Berkata Ibnul Qoyyim rahimahullah: “Sungguh mengherankan jika ada orang yang mengaku cinta, membutuhkan orang yang mengingatkannya tentang yang dicintainya tersebut.”

 

Maknanya seseorang yang mencintai Allah ia tidak membutuhkan orang lain untuk mengingatkannya tentang Allah, akan tetapi ia senantiasa berdzikir/mengingat Allah.

 

Seorang hamba yang senantiasa berdzikir kepada Allah selain ia mendapat ketenangan di dunia, ia pun akan mendapat jaminan dari Allah.
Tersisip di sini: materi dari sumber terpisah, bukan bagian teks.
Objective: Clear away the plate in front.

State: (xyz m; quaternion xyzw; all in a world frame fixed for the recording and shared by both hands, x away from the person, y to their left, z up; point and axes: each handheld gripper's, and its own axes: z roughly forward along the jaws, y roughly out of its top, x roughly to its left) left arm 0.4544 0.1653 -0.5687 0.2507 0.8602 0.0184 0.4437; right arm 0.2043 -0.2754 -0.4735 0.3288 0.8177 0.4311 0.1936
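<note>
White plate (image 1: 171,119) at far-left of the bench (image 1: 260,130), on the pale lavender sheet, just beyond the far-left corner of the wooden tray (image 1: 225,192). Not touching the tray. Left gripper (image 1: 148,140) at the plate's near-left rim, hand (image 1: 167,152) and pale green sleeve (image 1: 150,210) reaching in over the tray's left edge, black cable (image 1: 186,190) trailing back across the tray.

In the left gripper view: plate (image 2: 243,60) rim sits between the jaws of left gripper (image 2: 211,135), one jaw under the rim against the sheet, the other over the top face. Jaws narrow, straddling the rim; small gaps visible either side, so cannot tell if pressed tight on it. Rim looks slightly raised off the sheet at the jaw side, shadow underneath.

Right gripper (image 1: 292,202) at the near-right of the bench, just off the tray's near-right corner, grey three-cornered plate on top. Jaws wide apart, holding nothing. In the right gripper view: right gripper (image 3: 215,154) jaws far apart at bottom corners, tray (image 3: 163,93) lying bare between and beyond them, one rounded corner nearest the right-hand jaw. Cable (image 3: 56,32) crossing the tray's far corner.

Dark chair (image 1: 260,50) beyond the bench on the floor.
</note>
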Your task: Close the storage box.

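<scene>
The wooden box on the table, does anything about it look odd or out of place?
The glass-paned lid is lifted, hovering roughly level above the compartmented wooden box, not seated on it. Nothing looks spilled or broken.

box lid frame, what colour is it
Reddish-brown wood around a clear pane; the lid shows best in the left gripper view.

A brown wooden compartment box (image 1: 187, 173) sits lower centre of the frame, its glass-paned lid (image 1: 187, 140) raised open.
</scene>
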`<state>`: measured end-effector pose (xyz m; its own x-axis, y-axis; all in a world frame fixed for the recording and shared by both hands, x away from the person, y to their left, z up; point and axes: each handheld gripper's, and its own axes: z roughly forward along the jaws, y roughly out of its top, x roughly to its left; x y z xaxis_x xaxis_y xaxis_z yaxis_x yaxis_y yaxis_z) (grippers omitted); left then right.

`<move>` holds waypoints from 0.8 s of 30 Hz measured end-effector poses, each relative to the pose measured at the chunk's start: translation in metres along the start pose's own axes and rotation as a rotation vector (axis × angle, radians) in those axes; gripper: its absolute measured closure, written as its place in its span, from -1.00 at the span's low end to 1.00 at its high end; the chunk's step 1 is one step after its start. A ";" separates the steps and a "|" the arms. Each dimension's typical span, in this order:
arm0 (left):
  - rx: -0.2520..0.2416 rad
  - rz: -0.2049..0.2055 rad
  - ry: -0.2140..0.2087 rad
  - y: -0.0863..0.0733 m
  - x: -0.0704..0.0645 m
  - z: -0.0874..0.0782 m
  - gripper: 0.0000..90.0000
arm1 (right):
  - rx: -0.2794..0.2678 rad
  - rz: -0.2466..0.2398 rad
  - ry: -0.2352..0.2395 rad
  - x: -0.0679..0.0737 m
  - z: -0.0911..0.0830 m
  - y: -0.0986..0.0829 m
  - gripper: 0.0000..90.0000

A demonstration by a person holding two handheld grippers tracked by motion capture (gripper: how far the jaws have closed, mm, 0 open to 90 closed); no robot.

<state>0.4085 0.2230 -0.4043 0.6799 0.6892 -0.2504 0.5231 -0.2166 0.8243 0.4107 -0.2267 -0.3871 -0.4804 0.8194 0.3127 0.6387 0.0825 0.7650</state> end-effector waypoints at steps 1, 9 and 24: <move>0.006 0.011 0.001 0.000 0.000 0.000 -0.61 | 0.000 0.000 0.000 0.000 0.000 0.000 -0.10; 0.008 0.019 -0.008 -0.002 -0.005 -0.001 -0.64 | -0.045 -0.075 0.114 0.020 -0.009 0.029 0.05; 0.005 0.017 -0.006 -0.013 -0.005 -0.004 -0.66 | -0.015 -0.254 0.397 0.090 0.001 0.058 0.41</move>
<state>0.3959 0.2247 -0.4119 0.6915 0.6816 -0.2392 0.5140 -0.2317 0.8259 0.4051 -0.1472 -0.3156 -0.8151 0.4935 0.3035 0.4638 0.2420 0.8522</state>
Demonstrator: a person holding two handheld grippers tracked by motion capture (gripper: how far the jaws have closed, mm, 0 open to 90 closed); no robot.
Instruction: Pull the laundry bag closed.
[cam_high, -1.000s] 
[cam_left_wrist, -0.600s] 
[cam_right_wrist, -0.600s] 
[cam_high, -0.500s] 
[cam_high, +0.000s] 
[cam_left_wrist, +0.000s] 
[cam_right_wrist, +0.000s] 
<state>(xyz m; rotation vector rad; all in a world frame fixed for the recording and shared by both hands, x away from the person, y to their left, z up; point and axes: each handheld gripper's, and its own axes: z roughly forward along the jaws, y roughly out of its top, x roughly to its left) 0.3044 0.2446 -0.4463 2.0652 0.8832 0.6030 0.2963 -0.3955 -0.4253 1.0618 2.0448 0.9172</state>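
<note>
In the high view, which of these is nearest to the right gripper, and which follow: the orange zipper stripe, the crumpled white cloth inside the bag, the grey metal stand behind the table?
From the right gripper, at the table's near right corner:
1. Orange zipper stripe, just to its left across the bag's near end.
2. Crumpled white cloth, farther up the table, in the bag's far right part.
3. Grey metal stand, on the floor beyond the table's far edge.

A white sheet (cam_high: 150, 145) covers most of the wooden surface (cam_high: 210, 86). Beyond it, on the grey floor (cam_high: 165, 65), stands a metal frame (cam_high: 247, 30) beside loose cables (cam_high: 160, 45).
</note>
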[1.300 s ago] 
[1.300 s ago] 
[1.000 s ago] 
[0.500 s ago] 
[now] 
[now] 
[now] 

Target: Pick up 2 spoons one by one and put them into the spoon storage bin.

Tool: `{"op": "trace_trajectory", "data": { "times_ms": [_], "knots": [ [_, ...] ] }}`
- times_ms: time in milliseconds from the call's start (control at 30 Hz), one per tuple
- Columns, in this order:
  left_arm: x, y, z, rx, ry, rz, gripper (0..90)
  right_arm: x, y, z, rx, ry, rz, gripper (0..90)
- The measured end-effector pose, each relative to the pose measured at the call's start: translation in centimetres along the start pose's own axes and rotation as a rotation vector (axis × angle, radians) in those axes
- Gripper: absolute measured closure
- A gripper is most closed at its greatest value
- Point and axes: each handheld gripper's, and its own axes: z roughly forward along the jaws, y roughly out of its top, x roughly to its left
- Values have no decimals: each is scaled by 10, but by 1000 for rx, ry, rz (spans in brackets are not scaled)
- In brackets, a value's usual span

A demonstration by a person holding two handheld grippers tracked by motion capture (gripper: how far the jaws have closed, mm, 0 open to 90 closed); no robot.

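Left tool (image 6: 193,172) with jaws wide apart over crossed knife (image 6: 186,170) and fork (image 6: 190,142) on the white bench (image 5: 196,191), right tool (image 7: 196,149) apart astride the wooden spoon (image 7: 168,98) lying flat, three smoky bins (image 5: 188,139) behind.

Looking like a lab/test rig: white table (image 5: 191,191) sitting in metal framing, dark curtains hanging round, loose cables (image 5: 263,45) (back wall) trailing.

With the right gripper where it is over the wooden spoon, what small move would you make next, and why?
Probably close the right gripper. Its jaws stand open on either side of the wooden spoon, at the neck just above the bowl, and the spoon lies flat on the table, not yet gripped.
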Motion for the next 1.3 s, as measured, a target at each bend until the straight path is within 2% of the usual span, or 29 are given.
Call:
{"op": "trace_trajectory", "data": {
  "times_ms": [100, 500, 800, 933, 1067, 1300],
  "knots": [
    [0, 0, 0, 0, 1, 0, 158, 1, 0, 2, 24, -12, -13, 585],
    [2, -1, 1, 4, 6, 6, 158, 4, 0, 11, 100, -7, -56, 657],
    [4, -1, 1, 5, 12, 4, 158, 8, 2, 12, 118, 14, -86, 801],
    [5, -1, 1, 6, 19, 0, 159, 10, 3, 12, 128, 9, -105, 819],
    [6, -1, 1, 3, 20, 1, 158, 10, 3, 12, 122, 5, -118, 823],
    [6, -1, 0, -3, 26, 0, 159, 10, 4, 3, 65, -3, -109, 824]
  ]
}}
Ia akan mendapat pertolongan dari Allah ketika ditimpa kesulitan.

 

Allah subhanahu wa ta’ala berfirman: “Kalau seandainya dia (Nabi Yunus) tidak termasuk orang yang senantiasa berdzikir (bertasbih) kepada Allah, ia akan tetap berada dalam perut ikan sampai hari dibangkitkan.”  (Ash Shaaffat: 143-144)

 

Akan tetapi Nabi Yunus senantiasa bertasbih di waktu lapang sehingga Allah menyelamatkannya dari kesulitan.

 

Juga dalam hadits, Rasulullah shallallahu ‘alaihi wa sallam bersabda: “Kenalilah Allah ketika lapang maka Allah akan menolongmu ketika sempit.”  (HR Ahmad dan Al Baihaqi)

 

Merupakan konsekuensi dari ucapan syahadat: “Aku bersaksi bahwasanya Muhammad adalah utusan Allah” yaitu hendaknya setiap muslim meniru Nabi Muhammad dalam setiap ibadah yang beliau kerjakan termasuk dalam hal berdzikir/mengingat Allah. Karena telah jelas bagi stiap muslim bahwa beliaulah yang paling bertakwa kepada Allah dan beliaulah makhluk yang paling dicintai oleh Allah.

 

Begitu pula hendaknya kita meniru Nabi Muhammad dalam hal kuantitas beliau dalam berdzikir kepada Allah. Beliau senantiasa berdzikir kepada Allah di setiap waktunya sebagaimana diucapkan oleh ‘Aisyah :

 

“Adalah Nabi shallallahu ‘alaihi wasallam selalu mengingat Allah dalam setiap keadaan.”  (HR Muslim)

 

Beliaupun merupakan manusia yang terdepan dalam mengamalkan firman Allah: “Wahai orang-orang yang beriman berdzikirlah kepada Allah dengan dzikir yang banyak.”  (Al Ahzab: 41)

 

Semoga Allah senantiasa memudahkan kita untuk berdzikir kepada-Nya dan semoga kita dikumpulkan bersama Rasulullah beserta orang-orang yang senantiasa berdzikir di hari kiamat nanti. Aamiin.